(Stored items from a collection)
|---|
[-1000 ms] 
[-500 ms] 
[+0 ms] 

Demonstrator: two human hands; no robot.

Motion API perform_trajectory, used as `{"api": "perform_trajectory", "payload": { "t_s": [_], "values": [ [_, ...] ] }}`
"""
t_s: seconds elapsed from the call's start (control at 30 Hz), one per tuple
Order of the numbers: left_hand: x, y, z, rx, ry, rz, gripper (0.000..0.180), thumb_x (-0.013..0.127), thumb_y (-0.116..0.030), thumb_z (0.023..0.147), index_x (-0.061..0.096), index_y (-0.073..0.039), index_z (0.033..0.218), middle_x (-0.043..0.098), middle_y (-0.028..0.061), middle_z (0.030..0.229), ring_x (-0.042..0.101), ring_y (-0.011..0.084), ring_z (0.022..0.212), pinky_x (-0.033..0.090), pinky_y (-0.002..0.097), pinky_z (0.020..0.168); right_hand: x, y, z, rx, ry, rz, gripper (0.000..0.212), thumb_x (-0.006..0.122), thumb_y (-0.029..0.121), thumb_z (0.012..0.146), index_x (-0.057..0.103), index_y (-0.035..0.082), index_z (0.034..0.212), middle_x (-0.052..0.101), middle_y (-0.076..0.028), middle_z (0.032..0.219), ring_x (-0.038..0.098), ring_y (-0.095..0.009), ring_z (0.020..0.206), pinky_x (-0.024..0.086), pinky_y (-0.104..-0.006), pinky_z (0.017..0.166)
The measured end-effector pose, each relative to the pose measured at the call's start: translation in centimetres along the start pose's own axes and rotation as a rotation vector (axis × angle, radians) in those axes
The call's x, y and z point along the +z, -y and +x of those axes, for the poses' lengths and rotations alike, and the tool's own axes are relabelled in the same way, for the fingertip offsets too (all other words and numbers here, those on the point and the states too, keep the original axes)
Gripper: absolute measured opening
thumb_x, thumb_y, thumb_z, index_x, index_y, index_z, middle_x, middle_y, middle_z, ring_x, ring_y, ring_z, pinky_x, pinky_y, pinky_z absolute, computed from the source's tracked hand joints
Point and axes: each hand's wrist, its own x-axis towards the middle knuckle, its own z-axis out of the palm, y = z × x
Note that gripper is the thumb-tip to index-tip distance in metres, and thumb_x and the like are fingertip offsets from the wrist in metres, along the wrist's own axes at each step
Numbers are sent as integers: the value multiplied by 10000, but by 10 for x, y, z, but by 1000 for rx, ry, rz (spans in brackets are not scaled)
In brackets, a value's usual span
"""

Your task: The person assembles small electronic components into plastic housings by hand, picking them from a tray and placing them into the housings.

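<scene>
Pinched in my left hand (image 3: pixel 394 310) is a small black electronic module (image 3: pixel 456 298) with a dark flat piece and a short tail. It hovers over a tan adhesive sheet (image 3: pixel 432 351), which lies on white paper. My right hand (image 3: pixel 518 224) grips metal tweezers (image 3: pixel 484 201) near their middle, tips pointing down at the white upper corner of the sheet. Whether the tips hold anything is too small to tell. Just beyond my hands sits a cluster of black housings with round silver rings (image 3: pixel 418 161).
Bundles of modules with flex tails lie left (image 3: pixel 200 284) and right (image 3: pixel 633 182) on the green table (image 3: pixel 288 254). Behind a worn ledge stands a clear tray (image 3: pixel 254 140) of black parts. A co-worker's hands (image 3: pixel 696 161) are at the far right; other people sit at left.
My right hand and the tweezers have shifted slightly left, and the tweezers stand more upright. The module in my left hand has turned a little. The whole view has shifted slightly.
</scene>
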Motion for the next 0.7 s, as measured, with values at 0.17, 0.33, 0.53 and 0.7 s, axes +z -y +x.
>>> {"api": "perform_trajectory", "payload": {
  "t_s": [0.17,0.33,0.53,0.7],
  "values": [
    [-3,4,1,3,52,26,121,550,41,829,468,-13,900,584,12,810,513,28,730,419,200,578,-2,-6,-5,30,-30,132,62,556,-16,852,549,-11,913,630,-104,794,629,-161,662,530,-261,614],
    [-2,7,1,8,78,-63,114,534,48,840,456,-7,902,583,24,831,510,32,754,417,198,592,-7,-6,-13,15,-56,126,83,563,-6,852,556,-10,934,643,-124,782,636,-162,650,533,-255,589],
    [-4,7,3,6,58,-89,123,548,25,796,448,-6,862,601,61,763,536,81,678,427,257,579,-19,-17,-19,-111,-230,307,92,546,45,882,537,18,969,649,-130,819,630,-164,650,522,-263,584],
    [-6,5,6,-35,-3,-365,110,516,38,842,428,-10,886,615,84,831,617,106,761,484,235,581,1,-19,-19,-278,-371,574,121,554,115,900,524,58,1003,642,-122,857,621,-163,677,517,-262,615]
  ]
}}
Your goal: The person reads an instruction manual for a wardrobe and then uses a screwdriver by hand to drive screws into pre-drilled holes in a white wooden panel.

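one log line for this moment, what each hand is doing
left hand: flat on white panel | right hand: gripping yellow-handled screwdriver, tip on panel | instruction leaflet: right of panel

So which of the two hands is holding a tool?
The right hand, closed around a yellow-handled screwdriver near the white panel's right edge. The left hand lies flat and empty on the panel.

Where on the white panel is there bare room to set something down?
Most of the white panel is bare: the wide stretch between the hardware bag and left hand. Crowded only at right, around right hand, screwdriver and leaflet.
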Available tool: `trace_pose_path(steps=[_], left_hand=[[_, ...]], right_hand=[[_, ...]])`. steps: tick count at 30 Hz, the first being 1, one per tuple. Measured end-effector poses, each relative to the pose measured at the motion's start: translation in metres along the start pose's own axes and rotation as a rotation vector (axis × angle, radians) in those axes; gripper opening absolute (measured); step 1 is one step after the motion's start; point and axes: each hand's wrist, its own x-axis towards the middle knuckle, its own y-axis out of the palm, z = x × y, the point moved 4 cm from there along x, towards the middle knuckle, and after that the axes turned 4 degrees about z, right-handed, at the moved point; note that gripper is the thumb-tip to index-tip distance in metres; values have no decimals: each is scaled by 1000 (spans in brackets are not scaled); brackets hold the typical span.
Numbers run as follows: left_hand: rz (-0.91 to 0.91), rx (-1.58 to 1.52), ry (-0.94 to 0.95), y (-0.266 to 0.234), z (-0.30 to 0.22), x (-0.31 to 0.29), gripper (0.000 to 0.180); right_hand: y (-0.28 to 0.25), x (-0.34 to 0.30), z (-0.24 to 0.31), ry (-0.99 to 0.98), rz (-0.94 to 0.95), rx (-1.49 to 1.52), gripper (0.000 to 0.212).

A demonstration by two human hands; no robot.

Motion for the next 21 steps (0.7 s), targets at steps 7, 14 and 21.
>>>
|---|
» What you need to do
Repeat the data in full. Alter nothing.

» Response area
[-1000 ms] 
[-500 ms] 
[+0 ms] 

Demonstrator: two human hands; no robot.

Motion API perform_trajectory, used as `{"api": "perform_trajectory", "payload": { "t_s": [_], "values": [ [_, ...] ] }}`
"""
t_s: seconds elapsed from the call's start (control at 30 Hz), one per tuple
Order of the numbers: left_hand: x, y, z, rx, ry, rz, gripper (0.000..0.180), thumb_x (-0.013..0.127), thumb_y (-0.116..0.030), thumb_z (0.023..0.147), index_x (-0.061..0.096), index_y (-0.073..0.039), index_z (0.033..0.218), middle_x (-0.043..0.098), middle_y (-0.028..0.061), middle_z (0.030..0.229), ring_x (-0.042..0.101), ring_y (-0.011..0.084), ring_z (0.022..0.212), pinky_x (-0.033..0.090), pinky_y (-0.002..0.097), pinky_z (0.020..0.168); right_hand: x, y, z, rx, ry, rz, gripper (0.000..0.212), thumb_x (-0.006..0.122), thumb_y (-0.029..0.121), thumb_z (0.012..0.146), index_x (-0.057..0.103), index_y (-0.035..0.082), index_z (0.034..0.212), middle_x (-0.052..0.101), middle_y (-0.076..0.028), middle_z (0.032..0.219), ring_x (-0.038..0.098), ring_y (-0.095..0.009), ring_z (0.020..0.206), pinky_x (-0.024..0.086), pinky_y (-0.104..-0.006), pinky_z (0.017..0.166)
The measured end-effector pose, each relative to the pose measured at the call's start: translation in centimetres along the start pose's own axes and rotation as a rotation vector (axis × angle, radians) in those axes
The call's x, y and z point along the +z, -y and +x of those axes, for the poses' lengths and rotations alike, and the tool's own axes are relabelled in the same way, for the fingertip offsets too (all other words and numbers here, those on the point and the states too, keep the original axes)
Gripper: absolute measured opening
thumb_x, thumb_y, thumb_z, index_x, index_y, index_z, middle_x, middle_y, middle_z, ring_x, ring_y, ring_z, pinky_x, pinky_y, pinky_z absolute, computed from the source's tracked hand joints
Point and axes: each hand's wrist, its own x-axis towards the middle knuckle, its own z-axis out of the palm, y = z × x
Note that gripper is the thumb-tip to index-tip distance in metres, and thumb_x and the like are fingertip offsets from the wrist in metres, along the wrist's own axes at each step
Numbers are sent as integers: the value multiplied by 10000, but by 10 for x, y, z, but by 1000 for rx, ry, rz (spans in brackets are not scaled)
In brackets, a value's usual span
"""

Your task: The person assembles small electronic components into plastic housings by hand, picking them from a tray and placing them into the housings.

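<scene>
Pinched in my left hand (image 3: pixel 394 310) is a small black electronic module (image 3: pixel 456 298) with a dark flat piece and a short tail. It hovers over a tan adhesive sheet (image 3: pixel 432 351), which lies on white paper. My right hand (image 3: pixel 518 224) grips metal tweezers (image 3: pixel 484 201) near their middle, tips pointing down at the white upper corner of the sheet. Whether the tips hold anything is too small to tell. Just beyond my hands sits a cluster of black housings with round silver rings (image 3: pixel 418 161).
Bundles of modules with flex tails lie left (image 3: pixel 200 284) and right (image 3: pixel 633 182) on the green table (image 3: pixel 288 254). Behind a worn ledge stands a clear tray (image 3: pixel 254 140) of black parts. A co-worker's hands (image 3: pixel 696 161) are at the far right; other people sit at left.
My right hand and the tweezers have shifted slightly left, and the tweezers stand more upright. The module in my left hand has turned a little. The whole view has shifted slightly.
</scene>
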Motion for the next 0.7 s, as measured, with values at 0.17, 0.33, 0.53 and 0.7 s, axes +z -y +x.
>>> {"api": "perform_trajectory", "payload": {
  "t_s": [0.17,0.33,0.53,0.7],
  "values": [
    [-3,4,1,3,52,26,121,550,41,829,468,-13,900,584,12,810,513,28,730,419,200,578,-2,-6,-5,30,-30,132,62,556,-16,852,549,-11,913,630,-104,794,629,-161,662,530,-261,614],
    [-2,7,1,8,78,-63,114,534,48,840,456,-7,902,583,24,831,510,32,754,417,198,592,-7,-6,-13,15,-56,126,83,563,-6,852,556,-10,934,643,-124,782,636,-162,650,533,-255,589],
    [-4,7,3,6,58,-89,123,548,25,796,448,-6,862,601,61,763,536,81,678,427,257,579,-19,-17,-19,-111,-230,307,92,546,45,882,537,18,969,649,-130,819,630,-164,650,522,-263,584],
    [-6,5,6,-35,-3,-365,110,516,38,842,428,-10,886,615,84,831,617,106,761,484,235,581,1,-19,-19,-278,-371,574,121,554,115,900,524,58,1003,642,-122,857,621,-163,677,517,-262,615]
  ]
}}
Your goal: The person reads an instruction manual for a wardrobe and then uses a screwdriver by hand to drive screws into pre-drilled holes in a white wooden panel.

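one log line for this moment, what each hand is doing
left hand: flat on white panel | right hand: gripping yellow-handled screwdriver, tip on panel | instruction leaflet: right of panel

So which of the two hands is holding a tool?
The right hand, closed around a yellow-handled screwdriver near the white panel's right edge. The left hand lies flat and empty on the panel.

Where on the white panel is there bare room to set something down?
Most of the white panel is bare: the wide stretch between the hardware bag and left hand. Crowded only at right, around right hand, screwdriver and leaflet.
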Available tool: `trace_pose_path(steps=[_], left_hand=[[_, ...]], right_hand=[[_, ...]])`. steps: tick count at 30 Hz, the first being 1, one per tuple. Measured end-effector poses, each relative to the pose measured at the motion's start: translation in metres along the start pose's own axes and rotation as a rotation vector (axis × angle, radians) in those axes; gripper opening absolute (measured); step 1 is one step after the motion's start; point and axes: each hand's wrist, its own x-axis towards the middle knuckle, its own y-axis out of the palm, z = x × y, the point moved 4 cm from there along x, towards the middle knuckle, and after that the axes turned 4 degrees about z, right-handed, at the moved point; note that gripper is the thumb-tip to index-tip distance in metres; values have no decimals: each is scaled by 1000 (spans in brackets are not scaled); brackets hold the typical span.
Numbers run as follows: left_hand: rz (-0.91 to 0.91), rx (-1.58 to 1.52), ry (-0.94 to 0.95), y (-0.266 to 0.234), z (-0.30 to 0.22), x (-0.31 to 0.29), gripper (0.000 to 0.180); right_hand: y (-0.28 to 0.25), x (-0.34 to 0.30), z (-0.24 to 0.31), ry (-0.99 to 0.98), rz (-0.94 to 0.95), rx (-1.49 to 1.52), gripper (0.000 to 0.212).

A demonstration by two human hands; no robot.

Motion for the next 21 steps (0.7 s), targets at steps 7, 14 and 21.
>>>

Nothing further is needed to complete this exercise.